ABOUT THIS EXERCISE> Somewhere below is a line with "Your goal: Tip" and, later, a line with "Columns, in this"; repeat those two lines and all the lines between them, exactly as they are.

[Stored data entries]
---+---
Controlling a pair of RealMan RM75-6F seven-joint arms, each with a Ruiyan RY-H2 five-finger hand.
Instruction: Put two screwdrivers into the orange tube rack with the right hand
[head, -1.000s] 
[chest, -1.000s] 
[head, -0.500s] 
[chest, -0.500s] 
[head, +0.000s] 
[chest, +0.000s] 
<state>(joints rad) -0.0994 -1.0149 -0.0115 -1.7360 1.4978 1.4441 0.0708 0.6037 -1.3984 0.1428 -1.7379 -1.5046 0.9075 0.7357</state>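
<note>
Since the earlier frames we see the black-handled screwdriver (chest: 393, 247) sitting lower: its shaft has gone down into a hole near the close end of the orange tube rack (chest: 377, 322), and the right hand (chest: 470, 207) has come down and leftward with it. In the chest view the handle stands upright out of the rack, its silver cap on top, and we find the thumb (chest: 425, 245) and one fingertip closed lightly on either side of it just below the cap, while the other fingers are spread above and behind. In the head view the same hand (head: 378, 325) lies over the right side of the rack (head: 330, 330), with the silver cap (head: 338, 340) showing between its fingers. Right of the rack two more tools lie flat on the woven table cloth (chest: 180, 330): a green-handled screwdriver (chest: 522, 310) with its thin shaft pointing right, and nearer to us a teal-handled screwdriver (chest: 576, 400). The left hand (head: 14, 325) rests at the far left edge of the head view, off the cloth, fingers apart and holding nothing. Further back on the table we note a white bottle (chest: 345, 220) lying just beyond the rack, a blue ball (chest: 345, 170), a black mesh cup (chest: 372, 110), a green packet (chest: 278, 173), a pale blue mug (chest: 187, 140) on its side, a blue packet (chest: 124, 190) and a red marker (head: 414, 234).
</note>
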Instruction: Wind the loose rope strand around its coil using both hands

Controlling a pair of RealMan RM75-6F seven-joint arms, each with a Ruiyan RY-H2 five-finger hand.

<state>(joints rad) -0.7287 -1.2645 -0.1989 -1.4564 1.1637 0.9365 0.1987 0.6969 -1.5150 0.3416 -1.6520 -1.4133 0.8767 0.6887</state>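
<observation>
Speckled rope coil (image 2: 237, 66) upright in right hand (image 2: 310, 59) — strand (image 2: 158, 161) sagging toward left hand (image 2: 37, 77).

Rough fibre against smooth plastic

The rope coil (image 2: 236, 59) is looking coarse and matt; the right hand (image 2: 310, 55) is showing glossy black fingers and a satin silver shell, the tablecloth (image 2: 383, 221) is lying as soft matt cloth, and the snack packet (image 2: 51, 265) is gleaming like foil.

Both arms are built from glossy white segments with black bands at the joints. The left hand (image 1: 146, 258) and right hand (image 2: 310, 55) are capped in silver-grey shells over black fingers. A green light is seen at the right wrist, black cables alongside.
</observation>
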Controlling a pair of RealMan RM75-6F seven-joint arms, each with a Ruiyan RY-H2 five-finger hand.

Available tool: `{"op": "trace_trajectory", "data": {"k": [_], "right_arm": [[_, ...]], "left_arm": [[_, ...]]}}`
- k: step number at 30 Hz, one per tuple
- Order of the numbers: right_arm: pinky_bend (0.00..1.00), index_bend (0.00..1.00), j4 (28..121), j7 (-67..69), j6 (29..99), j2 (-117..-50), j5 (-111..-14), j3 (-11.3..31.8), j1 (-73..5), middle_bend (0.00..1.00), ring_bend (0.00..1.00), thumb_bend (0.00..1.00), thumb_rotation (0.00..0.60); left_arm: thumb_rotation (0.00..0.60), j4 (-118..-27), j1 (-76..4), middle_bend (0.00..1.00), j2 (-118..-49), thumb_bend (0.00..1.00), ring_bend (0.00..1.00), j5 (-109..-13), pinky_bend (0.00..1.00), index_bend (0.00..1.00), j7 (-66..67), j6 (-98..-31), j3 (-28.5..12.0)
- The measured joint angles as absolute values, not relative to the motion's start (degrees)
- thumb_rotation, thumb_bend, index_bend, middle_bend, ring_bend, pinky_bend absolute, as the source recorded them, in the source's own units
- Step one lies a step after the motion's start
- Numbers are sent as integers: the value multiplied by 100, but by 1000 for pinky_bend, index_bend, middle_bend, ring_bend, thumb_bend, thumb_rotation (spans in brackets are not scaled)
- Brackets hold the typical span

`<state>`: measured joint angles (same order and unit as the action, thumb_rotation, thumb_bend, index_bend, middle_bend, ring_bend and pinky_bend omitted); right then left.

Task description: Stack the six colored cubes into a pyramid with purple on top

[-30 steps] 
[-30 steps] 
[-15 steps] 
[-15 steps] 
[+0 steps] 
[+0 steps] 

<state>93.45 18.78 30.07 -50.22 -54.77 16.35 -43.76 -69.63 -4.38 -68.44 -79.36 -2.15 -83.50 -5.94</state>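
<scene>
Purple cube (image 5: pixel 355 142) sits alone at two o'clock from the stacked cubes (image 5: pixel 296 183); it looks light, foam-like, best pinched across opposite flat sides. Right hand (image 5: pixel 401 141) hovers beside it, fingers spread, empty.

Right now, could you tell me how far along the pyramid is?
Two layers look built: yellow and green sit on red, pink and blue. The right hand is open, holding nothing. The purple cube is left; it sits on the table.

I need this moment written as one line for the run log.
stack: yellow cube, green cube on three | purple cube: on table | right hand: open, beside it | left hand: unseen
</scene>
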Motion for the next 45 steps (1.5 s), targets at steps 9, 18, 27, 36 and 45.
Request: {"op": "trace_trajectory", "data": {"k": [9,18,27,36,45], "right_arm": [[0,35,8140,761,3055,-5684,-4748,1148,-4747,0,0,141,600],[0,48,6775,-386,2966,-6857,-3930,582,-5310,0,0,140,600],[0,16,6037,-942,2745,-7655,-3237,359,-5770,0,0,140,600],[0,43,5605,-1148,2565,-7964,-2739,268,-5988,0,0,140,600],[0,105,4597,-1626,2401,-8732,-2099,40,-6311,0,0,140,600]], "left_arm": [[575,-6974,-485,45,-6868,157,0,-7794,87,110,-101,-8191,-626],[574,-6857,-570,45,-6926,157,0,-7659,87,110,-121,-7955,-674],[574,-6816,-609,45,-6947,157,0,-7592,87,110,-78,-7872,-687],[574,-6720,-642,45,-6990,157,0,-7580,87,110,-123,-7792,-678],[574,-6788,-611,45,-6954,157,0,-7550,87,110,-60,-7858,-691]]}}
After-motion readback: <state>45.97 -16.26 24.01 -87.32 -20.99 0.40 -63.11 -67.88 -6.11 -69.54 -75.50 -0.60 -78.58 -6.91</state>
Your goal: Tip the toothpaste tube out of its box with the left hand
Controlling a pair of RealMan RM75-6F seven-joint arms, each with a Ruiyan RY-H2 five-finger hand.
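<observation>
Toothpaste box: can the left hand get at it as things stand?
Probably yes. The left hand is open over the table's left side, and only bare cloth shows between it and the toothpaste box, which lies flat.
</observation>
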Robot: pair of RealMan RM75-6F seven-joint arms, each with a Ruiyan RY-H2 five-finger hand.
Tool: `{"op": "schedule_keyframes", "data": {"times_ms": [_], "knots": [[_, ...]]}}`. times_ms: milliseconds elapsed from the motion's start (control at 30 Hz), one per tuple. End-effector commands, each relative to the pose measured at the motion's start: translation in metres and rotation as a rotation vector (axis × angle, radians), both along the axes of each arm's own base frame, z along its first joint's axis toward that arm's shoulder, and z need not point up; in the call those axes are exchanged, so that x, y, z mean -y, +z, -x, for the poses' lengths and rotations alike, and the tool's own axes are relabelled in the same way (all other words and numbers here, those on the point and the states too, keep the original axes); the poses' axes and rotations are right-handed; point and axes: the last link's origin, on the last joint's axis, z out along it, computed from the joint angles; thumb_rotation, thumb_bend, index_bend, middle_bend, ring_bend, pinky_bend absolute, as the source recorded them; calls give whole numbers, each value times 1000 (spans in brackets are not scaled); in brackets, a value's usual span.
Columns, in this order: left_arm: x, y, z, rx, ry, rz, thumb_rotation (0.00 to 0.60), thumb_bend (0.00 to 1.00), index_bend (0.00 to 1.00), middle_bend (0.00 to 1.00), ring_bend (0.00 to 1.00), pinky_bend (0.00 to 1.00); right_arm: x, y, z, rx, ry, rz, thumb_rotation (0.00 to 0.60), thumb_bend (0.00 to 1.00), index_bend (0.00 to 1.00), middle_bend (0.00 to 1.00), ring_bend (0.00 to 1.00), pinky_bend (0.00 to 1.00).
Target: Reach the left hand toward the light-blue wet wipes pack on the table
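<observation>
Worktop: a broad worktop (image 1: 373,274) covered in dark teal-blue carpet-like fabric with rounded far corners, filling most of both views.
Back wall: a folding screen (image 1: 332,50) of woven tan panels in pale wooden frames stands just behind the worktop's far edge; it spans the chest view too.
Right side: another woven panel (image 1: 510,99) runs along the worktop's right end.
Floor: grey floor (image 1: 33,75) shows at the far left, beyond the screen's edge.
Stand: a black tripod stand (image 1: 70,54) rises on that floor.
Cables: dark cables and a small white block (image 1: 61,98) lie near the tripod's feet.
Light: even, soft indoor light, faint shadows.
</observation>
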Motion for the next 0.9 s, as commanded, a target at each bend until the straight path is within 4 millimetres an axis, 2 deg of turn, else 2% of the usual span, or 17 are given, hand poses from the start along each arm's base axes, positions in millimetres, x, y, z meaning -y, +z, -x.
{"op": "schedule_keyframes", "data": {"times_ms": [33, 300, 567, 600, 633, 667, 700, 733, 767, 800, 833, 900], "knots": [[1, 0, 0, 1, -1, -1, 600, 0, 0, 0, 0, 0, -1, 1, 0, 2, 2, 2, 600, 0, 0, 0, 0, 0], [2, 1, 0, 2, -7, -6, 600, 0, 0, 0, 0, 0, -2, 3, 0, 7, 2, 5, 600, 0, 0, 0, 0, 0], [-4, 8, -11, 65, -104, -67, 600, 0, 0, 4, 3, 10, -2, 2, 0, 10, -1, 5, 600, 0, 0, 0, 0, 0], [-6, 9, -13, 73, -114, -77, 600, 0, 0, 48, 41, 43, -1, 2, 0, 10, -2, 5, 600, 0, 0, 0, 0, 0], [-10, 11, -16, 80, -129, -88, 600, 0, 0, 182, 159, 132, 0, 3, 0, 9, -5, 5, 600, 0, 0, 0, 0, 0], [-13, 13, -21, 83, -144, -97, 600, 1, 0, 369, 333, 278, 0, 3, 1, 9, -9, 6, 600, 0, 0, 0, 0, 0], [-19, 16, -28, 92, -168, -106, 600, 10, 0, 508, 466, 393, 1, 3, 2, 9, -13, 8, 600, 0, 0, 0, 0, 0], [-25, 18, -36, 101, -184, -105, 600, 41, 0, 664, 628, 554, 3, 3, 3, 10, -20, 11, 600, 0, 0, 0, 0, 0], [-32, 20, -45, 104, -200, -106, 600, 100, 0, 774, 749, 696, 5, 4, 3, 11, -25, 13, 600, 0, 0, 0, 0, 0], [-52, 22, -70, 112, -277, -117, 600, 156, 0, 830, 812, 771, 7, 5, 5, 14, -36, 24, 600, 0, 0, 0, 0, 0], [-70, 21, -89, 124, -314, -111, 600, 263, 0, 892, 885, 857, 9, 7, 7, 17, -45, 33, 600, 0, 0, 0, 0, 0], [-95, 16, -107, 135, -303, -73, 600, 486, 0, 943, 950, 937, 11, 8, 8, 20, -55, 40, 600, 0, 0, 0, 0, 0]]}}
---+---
RESPONSE AREA>
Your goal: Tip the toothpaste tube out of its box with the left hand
Controlling a pair of RealMan RM75-6F seven-joint arms, each with a Ruiyan RY-H2 five-finger hand.
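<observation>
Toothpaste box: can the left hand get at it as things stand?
Probably yes. The left hand is open over the table's left side, and only bare cloth shows between it and the toothpaste box, which lies flat.
</observation>
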Robot: pair of RealMan RM75-6F seven-joint arms, each with a Ruiyan RY-H2 five-finger hand.
Tool: `{"op": "schedule_keyframes", "data": {"times_ms": [_], "knots": [[_, ...]]}}`. times_ms: milliseconds elapsed from the motion's start (control at 30 Hz), one per tuple. End-effector commands, each relative to the pose measured at the motion's start: translation in metres and rotation as a rotation vector (axis × angle, radians), both along the axes of each arm's own base frame, z along its first joint's axis toward that arm's shoulder, and z need not point up; in the call those axes are exchanged, so that x, y, z mean -y, +z, -x, for the poses' lengths and rotations alike, and the tool's own axes are relabelled in the same way (all other words and numbers here, those on the point and the states too, keep the original axes); the poses' axes and rotations are right-handed; point and axes: the last link's origin, on the last joint's axis, z out along it, computed from the joint angles; thumb_rotation, thumb_bend, index_bend, middle_bend, ring_bend, pinky_bend absolute, as the source recorded them; calls give whole numbers, each value times 1000 (spans in brackets are not scaled); in brackets, a value's usual span.
Columns, in this order: left_arm: x, y, z, rx, ry, rz, thumb_rotation (0.00 to 0.60), thumb_bend (0.00 to 1.00), index_bend (0.00 to 1.00), middle_bend (0.00 to 1.00), ring_bend (0.00 to 1.00), pinky_bend (0.00 to 1.00); right_arm: x, y, z, rx, ry, rz, thumb_rotation (0.00 to 0.60), thumb_bend (0.00 to 1.00), index_bend (0.00 to 1.00), middle_bend (0.00 to 1.00), ring_bend (0.00 to 1.00), pinky_bend (0.00 to 1.00).

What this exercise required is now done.